> WHAT THE EXERCISE ASKS:
Please take the lines from the one holding "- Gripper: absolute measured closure" through the one holding "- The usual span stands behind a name" in the data below and copy them exactly.

> DATA BLOCK:
┌──

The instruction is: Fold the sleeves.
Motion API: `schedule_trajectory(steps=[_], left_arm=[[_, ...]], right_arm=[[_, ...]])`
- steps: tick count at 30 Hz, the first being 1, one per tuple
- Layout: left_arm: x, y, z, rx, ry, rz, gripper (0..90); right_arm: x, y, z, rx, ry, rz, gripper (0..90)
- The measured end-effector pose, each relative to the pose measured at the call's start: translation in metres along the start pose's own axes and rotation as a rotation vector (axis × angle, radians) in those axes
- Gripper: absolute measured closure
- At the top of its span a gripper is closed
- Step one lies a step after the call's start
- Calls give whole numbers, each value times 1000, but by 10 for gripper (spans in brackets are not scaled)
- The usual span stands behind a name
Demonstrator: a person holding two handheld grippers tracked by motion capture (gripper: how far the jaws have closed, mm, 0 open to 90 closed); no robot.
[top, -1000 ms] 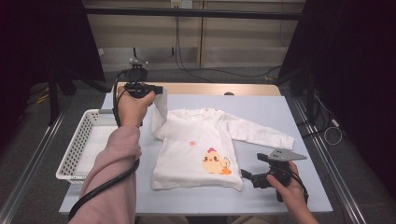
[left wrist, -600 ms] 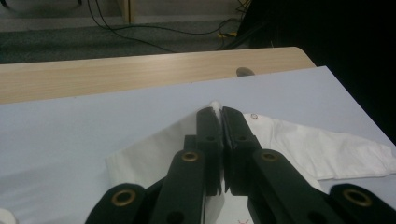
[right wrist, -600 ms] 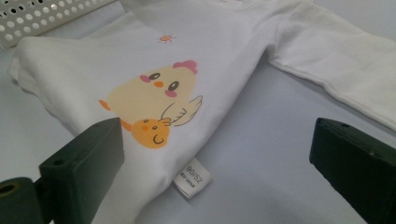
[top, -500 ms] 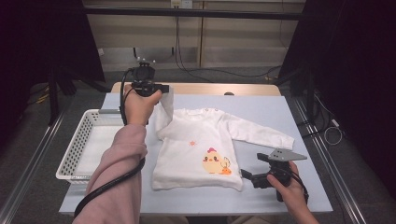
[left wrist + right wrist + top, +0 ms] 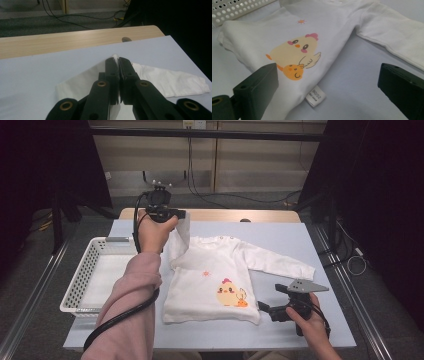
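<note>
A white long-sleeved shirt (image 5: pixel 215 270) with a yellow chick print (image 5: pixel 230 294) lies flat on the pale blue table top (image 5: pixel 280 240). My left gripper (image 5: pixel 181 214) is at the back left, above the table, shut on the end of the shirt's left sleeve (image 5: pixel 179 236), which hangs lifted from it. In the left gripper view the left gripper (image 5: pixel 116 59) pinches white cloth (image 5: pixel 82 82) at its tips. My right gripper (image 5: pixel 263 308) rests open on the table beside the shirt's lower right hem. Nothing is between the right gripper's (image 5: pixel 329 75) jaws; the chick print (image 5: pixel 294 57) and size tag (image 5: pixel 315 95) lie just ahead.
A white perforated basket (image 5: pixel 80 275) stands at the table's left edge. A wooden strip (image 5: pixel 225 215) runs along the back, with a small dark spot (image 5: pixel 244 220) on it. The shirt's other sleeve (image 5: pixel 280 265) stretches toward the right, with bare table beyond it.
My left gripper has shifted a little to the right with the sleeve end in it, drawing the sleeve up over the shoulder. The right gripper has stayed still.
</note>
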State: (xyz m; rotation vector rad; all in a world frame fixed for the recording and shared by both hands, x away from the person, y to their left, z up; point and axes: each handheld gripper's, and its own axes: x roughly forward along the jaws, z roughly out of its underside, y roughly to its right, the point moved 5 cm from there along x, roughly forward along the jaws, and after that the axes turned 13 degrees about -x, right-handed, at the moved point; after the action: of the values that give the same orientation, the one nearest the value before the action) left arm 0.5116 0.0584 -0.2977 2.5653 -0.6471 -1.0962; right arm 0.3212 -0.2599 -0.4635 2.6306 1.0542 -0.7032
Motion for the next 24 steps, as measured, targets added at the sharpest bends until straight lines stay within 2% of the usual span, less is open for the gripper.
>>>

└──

> OUTPUT OF THE EXERCISE:
- Gripper: absolute measured closure
- At the top of its span a gripper is closed
- Step one lies a step after the call's start
- Calls give whole numbers, each value times 1000, but by 10 for gripper (spans in brackets are not scaled)
- The usual span stands behind a name

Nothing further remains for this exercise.